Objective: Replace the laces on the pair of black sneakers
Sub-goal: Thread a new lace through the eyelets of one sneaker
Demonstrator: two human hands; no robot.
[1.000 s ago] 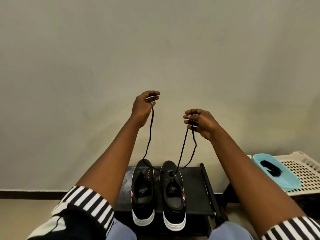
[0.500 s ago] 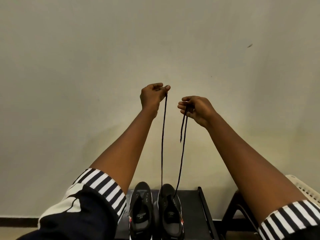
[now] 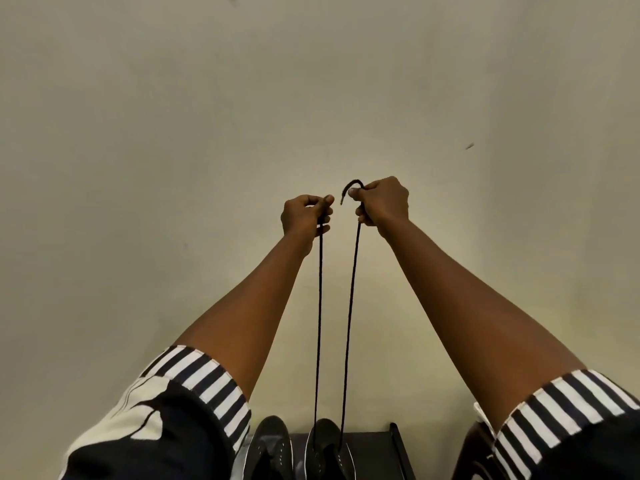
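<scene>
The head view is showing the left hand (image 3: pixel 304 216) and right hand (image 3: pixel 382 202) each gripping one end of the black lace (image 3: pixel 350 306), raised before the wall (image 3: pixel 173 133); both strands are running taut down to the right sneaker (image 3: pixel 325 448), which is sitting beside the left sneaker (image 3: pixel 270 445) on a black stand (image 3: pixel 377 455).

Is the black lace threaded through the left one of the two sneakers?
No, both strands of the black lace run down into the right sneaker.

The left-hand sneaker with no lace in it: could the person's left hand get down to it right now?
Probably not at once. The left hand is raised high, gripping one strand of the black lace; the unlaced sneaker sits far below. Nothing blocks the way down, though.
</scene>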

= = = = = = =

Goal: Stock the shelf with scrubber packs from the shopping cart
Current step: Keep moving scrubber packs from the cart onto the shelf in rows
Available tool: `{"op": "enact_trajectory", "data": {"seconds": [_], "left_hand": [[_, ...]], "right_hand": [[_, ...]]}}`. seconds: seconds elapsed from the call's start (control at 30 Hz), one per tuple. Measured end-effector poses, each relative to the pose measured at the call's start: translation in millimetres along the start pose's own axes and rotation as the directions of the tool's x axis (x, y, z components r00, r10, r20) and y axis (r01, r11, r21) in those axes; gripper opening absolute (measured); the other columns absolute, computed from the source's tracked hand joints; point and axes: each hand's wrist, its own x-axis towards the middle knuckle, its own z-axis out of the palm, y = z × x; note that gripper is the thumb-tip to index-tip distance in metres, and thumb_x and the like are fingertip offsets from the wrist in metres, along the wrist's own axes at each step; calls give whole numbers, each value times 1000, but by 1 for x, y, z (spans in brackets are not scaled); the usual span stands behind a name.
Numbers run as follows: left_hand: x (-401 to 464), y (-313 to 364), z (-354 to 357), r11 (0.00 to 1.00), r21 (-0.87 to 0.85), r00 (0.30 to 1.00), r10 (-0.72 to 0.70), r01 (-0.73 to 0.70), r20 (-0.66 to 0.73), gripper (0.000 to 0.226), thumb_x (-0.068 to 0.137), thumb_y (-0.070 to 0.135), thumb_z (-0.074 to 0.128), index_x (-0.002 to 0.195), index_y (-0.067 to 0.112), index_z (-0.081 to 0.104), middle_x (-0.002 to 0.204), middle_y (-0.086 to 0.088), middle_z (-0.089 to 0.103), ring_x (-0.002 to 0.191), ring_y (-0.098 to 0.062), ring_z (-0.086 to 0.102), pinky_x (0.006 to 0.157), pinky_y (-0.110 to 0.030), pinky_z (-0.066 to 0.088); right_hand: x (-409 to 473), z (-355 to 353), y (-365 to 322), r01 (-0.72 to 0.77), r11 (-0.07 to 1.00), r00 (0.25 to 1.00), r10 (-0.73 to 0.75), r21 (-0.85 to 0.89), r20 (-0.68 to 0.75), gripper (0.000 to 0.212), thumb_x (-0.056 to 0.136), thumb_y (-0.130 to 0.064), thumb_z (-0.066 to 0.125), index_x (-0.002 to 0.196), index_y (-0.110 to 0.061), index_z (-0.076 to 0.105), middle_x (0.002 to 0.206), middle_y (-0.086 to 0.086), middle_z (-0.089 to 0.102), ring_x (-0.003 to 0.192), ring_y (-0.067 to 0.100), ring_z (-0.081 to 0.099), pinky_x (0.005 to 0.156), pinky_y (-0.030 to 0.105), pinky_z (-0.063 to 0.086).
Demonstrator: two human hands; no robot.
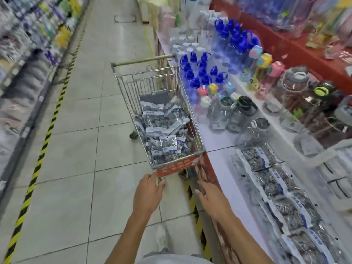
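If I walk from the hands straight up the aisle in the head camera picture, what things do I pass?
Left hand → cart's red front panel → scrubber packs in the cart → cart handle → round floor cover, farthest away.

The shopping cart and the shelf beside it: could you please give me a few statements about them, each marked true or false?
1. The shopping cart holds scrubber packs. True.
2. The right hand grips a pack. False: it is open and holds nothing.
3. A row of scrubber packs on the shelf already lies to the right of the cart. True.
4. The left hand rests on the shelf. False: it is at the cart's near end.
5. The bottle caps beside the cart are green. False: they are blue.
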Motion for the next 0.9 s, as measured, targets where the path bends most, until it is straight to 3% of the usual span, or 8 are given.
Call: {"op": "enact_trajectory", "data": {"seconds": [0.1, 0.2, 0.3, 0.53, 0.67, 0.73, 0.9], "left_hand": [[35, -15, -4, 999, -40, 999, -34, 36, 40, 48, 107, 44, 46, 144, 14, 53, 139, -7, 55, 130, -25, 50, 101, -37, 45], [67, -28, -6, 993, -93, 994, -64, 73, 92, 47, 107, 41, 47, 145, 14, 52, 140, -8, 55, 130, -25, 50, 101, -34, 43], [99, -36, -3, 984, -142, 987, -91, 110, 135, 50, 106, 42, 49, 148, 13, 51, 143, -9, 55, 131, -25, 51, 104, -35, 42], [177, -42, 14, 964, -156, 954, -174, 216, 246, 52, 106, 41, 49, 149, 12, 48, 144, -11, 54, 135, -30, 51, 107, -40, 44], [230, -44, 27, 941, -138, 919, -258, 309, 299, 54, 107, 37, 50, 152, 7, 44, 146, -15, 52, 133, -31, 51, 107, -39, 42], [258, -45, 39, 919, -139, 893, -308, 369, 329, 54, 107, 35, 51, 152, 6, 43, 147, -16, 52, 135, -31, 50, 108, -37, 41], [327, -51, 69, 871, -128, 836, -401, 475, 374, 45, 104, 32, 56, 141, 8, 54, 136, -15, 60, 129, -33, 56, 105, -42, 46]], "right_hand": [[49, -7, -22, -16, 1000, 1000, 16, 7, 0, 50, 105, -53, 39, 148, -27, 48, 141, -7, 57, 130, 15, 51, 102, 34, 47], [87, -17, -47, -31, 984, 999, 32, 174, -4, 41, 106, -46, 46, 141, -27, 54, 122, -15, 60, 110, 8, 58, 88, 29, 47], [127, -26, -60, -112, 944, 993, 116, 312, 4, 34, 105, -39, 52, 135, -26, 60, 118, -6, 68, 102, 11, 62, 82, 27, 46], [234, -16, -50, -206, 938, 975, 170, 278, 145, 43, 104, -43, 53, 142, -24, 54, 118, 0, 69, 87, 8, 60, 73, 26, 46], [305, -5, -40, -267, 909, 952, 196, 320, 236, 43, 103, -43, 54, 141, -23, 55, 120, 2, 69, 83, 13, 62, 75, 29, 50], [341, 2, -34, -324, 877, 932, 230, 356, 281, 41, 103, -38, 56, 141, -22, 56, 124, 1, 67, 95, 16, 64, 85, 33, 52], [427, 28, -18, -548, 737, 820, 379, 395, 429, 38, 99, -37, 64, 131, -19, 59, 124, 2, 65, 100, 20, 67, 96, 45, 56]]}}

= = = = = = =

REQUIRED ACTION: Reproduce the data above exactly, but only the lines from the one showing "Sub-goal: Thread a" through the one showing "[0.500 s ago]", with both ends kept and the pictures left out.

TASK RESULT:
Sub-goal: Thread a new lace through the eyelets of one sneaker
Demonstrator: two human hands; no robot.
[1.000 s ago] 
[0.500 s ago] 

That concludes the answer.